He's awoken by the sandpapery mass of his own tongue and the truly awful crick in his neck. Squinting into the painful brilliance of winter sunshine, Hajime lifts himself heavily into a seated position, wincing as a jolt of pain sparks its way down his spine. There are a few blissful seconds during which he has no idea what time or day or year it is, barely knows who he himself is, doesn't remember anything – the brief amnesia he's been desperately clinging to every morning lately. But, as usual, his memories come trickling through the blankness one by one despite his futile efforts to deny them entry. And so he sits on the floor and remembers that Oikawa is dead.

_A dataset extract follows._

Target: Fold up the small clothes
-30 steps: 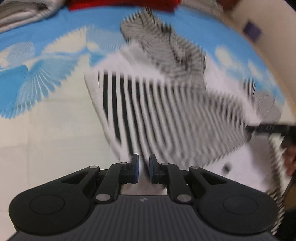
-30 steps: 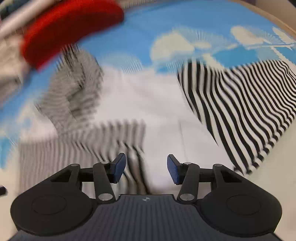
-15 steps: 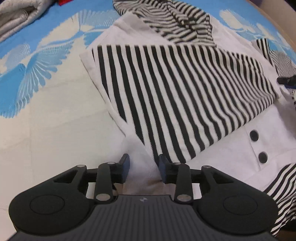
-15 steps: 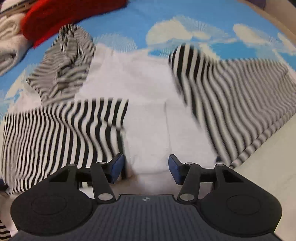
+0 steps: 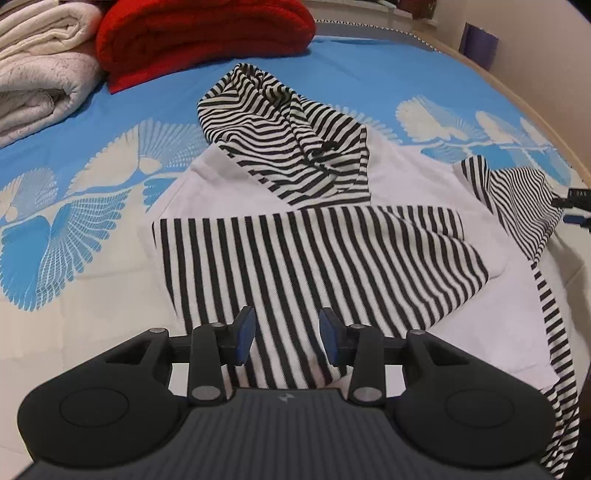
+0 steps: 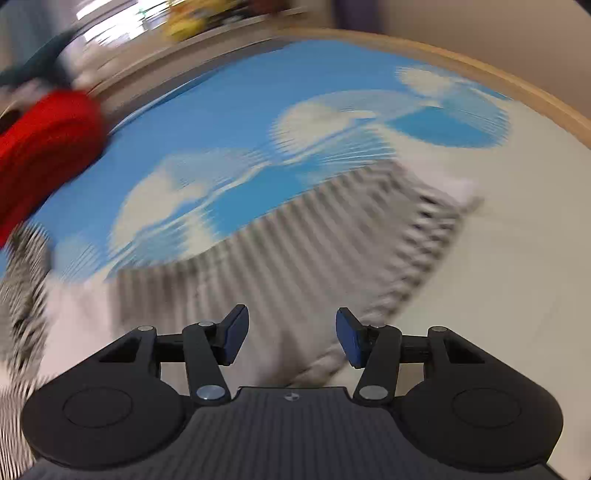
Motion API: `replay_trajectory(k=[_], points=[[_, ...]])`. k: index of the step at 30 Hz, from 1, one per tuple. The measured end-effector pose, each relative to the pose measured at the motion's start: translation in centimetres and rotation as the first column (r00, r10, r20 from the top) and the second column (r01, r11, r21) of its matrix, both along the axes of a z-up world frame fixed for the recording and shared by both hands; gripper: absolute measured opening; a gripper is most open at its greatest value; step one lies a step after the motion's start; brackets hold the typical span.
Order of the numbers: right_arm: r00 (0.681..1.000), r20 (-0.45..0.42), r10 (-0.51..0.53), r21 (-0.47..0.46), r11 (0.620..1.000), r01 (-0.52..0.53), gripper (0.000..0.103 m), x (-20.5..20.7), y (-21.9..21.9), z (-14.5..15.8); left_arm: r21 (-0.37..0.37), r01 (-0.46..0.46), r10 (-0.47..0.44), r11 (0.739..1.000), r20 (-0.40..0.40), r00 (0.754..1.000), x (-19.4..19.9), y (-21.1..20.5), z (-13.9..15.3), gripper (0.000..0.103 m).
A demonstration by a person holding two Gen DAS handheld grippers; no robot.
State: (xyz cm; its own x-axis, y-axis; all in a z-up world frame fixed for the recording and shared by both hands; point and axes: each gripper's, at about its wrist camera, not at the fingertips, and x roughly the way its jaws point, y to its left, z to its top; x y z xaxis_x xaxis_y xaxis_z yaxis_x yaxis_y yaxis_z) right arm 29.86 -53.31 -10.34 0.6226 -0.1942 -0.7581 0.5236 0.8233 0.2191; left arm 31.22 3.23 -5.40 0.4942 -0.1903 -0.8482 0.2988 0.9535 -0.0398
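Across the lower centre, black-and-white striped left sleeve (image 5: pixel 314 258) now lies folded over the white hooded garment (image 5: pixel 413 184); left gripper (image 5: pixel 286 332) has released it, right gripper (image 6: pixel 291 332) likewise spread, empty.

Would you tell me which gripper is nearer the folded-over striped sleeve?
Left. The left gripper hangs open right over the folded-over striped sleeve; the right gripper is off past the garment's far side.

Blue patterned bedspread (image 5: pixel 369 74), wooden bed edge (image 6: pixel 480 74), beige wall (image 5: pixel 535 37).

We see a home bedroom: a bed under a blue bedspread (image 5: pixel 369 74), folded blankets (image 5: pixel 40 66) and a red one (image 5: pixel 203 33) stacked.
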Motion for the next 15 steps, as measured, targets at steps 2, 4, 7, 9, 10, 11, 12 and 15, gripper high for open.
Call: replay_trajectory(k=[2, 4, 7, 9, 10, 11, 12, 15], points=[[0.997, 0.019, -0.074, 0.02, 0.997, 0.074, 0.054, -0.7, -2.5, -0.8, -0.003, 0.0, 0.0, 1.0, 0.0, 1.0, 0.0, -0.2, 0.2, 0.042], [0.99, 0.036, -0.139, 0.039, 0.99, 0.138, 0.054, -1.3, -4.8, -1.6, -0.007, 0.003, -0.003, 1.0, 0.001, 1.0, 0.2, -0.4, 0.2, 0.042], [0.977, 0.035, -0.21, 0.078, 0.975, 0.207, 0.054, -1.3, -6.9, -3.2, -0.013, 0.003, -0.003, 1.0, -0.001, 1.0, 0.4, -0.6, 0.2, 0.043], [0.966, 0.022, -0.256, 0.116, 0.961, 0.252, 0.054, -1.0, -8.2, -4.6, -0.008, 0.006, -0.006, 1.0, -0.003, 1.0, 0.4, -0.8, 0.0, 0.044], [0.963, 0.028, -0.27, 0.128, 0.956, 0.264, 0.054, -0.9, -8.4, -5.0, -0.004, 0.007, -0.007, 1.0, -0.005, 1.0, 0.4, -0.8, -0.1, 0.044], [0.96, 0.05, -0.277, 0.123, 0.955, 0.269, 0.051, -0.8, -8.6, -5.2, 0.001, 0.009, -0.009, 1.0, -0.007, 1.0, 0.4, -0.9, -0.2, 0.044], [0.959, 0.06, -0.277, 0.107, 0.957, 0.269, 0.042, -0.7, -8.7, -5.2, 0.004, 0.012, -0.012, 1.0, -0.007, 1.0, 0.4, -0.9, -0.3, 0.044], [0.957, 0.078, -0.279, 0.09, 0.958, 0.272, 0.008, -0.2, -8.9, -5.5, 0.007, 0.008, -0.008, 1.0, -0.003, 1.0, 0.5, -0.5, -0.3, 0.044]])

But today it's followed by a chaser: picture frames and potted plants, universes like the pages of a book. His eyes drop to the floor beside him at once.

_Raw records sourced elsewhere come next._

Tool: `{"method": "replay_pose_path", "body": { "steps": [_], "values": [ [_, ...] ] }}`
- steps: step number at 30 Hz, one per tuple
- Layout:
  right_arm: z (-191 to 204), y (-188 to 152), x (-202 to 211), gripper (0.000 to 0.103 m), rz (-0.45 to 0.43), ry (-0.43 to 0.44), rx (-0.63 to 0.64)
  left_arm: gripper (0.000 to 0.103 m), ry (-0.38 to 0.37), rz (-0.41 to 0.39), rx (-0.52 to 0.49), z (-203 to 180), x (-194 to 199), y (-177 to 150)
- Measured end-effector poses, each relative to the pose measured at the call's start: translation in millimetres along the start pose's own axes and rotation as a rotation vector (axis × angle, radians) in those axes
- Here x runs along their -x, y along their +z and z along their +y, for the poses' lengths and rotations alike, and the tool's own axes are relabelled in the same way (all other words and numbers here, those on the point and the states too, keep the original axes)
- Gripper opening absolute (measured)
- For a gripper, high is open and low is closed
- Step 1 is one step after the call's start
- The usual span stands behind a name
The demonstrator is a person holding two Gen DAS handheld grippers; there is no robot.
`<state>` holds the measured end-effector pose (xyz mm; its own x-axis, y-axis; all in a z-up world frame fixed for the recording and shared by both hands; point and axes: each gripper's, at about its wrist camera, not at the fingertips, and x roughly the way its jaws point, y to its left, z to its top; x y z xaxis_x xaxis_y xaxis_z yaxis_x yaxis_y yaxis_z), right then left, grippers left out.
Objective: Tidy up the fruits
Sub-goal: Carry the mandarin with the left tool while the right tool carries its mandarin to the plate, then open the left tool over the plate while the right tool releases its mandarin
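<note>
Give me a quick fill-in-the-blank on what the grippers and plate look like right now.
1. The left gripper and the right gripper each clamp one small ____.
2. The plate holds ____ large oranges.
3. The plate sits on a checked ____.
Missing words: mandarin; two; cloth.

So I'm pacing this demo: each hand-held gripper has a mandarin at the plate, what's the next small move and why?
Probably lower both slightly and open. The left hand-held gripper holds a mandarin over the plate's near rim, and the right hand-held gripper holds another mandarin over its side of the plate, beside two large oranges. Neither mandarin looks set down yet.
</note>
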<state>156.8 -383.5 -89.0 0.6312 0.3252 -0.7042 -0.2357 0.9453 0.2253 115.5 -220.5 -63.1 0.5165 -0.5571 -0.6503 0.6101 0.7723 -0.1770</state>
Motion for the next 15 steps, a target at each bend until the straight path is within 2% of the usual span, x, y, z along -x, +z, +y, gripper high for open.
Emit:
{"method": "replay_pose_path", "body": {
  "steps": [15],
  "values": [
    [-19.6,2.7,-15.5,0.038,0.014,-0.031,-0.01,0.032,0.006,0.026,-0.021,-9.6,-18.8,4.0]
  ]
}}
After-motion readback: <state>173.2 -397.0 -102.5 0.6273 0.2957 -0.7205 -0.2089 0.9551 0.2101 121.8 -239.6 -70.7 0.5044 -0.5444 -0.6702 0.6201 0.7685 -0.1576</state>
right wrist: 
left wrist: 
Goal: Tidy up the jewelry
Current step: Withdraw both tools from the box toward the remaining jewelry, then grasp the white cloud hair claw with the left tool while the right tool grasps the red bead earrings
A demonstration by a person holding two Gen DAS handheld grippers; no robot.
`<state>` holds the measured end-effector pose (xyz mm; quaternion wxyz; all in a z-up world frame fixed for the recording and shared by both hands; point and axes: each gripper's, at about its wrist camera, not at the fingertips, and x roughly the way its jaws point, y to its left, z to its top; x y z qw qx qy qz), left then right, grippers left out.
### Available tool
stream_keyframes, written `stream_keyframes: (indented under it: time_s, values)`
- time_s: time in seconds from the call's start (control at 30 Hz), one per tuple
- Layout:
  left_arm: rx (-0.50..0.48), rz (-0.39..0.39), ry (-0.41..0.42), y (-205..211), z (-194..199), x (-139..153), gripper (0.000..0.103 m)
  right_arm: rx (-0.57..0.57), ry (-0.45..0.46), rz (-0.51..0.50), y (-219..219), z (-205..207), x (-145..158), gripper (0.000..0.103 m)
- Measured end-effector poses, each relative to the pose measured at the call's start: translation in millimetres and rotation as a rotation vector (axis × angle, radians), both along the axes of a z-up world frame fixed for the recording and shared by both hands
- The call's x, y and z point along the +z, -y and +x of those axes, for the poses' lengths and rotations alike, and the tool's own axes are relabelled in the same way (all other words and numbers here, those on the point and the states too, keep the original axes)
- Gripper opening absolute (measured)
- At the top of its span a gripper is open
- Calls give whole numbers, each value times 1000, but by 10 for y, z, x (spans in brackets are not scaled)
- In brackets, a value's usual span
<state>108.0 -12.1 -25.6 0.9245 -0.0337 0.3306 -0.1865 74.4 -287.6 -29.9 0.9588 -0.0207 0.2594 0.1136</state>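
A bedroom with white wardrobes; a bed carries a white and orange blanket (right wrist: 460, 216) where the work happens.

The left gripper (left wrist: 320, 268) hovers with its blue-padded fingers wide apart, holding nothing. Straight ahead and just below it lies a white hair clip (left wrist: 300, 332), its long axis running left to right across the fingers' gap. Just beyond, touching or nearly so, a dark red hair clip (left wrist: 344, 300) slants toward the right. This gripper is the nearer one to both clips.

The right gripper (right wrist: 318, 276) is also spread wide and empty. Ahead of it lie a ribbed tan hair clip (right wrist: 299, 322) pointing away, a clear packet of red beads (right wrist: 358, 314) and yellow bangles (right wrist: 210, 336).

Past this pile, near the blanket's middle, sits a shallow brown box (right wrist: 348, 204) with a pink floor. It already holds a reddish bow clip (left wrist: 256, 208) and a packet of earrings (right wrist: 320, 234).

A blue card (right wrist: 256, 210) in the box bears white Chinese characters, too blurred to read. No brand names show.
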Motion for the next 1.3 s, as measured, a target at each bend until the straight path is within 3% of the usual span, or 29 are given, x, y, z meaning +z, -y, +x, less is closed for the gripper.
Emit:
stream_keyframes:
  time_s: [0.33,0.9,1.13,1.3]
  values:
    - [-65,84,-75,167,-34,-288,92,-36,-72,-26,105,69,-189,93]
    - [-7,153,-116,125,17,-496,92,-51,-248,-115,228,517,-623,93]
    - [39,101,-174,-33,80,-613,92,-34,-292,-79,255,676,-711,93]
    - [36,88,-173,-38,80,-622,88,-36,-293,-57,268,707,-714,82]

Oikawa's rolled over onto his side at some point during the night and has one arm outstretched beneath his head as a makeshift pillow. His hair's dried into a mess of tangled curls spilling over his forehead and closed eyes, below which Hajime can just make out the faintest brush of freckles across his cheeks, flung into high exposure under a square of sunlight. Hajime watches his whole chest rise and fall, rise and fall, its steadiness mesmerising, its constancy intoxicating. He can hear it too – Oikawa's soft breathing. _Breathing_.

Blinking hard, Hajime scrambles to his feet and stumbles towards the bathroom, keeling over by the toilet and dry heaving forcefully. He grips the edges of the basin with trembling fingers as white-hot stars skip dizzyingly across his vision. He feels as though he's barely clinging on to reality; the cold press of the ceramic against his cheek just barely anchors him to the Earth's surface.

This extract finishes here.